An Apocalyptic Choice

Mimetic theory offers the hope of moving beyond the old science vs. religion debate toward a unified understanding of religion and evolution. Without such an understanding, we will not be able to effectively deal with the challenges of the present. As Girard warns us, we must learn to face “the real”. What is real today is that the adaptation that once conferred such a competitive advantage for us, the sacrificial technologies that enabled us to survive our increasing mimeticism, have now become a threat to our survival. The old formula in which violence could cast out violence, has been exposed as an illusion and so its ability to awe and soothe us is rapidly waning. Girard has famously said that the modern problem with violence is apocalyptic because our old technology no longer works and we have not yet fully embraced the alternative. Of the impact of the Christian Gospels, Girard says:

Christ took away humanity’s sacrificial crutches and left us a terrible choice: either believe in violence or not. Christianity is non-belief.

Our future depends on our ability to fully embrace the powerful religious technology that is compassionate mercy, not violent sacrifice. Its adaptive advantage is there for the taking.

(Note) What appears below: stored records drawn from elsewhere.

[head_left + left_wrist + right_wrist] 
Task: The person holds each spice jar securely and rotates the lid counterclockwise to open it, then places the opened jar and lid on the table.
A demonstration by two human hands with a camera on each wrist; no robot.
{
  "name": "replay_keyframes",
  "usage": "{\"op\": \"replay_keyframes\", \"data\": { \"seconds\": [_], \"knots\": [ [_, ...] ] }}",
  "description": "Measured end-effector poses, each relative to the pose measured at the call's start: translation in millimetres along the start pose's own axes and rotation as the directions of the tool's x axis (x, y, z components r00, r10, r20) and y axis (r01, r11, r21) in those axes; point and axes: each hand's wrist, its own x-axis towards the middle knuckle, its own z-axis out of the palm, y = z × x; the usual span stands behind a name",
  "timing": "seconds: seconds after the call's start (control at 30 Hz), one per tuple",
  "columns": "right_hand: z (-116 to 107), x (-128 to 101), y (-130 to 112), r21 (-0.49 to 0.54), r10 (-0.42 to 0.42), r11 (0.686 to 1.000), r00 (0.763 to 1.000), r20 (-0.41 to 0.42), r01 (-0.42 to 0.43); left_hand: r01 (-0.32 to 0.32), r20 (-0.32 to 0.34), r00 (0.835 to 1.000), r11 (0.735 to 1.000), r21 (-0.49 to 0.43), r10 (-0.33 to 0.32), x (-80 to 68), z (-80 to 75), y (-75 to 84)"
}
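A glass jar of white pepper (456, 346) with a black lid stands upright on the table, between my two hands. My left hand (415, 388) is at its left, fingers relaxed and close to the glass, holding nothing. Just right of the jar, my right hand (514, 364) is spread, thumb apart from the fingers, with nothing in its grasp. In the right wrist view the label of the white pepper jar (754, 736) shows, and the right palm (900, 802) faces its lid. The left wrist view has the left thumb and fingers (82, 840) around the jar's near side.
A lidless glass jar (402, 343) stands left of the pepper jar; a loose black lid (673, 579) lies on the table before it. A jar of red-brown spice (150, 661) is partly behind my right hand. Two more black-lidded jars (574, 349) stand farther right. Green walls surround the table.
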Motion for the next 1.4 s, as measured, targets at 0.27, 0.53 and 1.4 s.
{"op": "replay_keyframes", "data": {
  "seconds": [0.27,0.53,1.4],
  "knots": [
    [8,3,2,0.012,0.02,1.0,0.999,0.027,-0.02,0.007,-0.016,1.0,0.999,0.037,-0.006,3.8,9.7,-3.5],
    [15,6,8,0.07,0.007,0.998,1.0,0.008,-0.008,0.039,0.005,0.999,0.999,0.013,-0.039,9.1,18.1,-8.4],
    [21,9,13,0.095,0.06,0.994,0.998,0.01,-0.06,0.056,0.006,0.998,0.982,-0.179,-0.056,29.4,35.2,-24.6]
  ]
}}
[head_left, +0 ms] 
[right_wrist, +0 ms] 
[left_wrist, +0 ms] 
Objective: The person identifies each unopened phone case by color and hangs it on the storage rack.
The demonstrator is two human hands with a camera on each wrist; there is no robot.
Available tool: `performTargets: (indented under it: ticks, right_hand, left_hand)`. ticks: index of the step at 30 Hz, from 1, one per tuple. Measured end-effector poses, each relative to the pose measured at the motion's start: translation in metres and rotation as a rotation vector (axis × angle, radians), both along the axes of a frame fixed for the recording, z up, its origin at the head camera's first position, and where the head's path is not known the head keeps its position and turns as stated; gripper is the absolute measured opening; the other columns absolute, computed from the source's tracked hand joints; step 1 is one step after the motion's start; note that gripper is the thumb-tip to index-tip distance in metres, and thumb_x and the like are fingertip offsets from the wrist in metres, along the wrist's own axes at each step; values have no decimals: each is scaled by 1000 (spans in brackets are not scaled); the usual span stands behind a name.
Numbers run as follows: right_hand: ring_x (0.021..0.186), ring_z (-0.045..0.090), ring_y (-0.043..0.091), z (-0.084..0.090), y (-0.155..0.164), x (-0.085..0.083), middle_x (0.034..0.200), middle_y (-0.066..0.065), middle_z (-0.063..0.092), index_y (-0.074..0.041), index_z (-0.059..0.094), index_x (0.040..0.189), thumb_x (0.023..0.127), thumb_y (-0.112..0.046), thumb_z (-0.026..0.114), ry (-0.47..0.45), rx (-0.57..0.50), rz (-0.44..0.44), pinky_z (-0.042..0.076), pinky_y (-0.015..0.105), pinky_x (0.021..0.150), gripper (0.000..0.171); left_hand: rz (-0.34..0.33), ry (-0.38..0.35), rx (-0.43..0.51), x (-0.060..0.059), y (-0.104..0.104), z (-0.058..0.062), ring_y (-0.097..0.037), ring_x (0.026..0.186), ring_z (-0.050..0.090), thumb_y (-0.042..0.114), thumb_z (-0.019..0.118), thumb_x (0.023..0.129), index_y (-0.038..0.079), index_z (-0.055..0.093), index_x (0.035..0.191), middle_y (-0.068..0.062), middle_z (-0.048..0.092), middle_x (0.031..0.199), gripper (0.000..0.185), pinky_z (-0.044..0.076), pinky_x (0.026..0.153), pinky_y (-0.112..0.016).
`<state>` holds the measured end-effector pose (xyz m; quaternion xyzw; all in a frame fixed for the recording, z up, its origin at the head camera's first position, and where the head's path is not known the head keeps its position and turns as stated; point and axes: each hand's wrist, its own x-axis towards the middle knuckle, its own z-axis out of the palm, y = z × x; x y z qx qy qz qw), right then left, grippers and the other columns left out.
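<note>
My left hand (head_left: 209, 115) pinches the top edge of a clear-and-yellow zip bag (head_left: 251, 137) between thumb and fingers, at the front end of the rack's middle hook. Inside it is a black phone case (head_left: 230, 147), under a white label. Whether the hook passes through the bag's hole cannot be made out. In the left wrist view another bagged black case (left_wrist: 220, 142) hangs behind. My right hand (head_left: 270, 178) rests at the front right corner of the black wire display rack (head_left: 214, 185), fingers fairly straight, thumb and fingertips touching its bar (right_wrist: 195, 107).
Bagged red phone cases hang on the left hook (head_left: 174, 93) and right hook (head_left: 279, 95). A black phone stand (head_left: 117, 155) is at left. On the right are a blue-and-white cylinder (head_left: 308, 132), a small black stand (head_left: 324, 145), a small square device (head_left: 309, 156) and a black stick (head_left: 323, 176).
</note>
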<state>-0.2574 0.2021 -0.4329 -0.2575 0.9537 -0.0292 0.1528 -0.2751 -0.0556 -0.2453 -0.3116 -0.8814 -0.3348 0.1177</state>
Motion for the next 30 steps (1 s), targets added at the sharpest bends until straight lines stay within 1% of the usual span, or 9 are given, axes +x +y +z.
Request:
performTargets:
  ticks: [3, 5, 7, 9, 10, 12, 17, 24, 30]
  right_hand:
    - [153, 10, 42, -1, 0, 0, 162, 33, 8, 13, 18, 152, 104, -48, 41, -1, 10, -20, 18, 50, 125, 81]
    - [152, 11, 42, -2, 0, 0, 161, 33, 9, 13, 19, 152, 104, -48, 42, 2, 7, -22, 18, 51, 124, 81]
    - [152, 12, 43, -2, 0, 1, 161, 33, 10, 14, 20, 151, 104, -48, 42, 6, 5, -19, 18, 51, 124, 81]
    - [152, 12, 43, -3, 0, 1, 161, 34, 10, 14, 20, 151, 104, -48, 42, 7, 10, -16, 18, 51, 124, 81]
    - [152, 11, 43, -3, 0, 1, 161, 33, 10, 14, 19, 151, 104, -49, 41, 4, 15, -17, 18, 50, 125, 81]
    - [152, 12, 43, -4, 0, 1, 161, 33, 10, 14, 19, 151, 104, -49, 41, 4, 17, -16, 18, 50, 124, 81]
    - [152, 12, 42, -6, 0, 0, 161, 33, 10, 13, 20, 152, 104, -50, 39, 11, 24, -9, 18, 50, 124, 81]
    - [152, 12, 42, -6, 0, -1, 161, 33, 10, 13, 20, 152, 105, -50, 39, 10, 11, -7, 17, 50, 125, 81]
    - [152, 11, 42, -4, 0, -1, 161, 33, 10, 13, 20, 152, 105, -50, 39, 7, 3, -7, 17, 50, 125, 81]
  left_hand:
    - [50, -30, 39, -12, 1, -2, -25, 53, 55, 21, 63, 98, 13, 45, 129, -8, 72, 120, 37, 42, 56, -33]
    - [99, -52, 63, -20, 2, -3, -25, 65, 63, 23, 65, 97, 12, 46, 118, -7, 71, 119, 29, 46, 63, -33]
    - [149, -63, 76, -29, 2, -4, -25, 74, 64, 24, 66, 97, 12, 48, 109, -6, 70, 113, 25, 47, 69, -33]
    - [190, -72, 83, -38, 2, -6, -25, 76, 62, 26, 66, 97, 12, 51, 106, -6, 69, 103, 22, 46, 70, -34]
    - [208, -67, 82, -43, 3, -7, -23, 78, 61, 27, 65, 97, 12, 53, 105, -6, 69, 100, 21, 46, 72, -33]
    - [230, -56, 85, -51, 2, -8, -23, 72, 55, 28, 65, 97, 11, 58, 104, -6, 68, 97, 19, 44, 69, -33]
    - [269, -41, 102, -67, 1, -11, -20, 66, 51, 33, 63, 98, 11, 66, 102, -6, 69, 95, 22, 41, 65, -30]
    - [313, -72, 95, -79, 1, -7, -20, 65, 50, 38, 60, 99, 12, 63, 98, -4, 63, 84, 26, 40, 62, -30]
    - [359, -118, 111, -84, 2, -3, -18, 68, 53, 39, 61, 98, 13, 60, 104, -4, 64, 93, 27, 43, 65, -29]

I’m not sure how optimistic I am about our chances, since Christians ourselves seem unaware of the content of the revelation we have been instructed to share with the nations. We continue to fall into sacrificial behaviors, betraying our mission. Time will tell whether we are worthy of the trust Jesus placed in us. Whatever happens, we can trust that Jesus will be faithful to us. Matthew lets Jesus’ promise serve as the haunting last words of his Gospel: “Remember, I am with you always, to the end of the age.” How the end of the age will come is in our hands.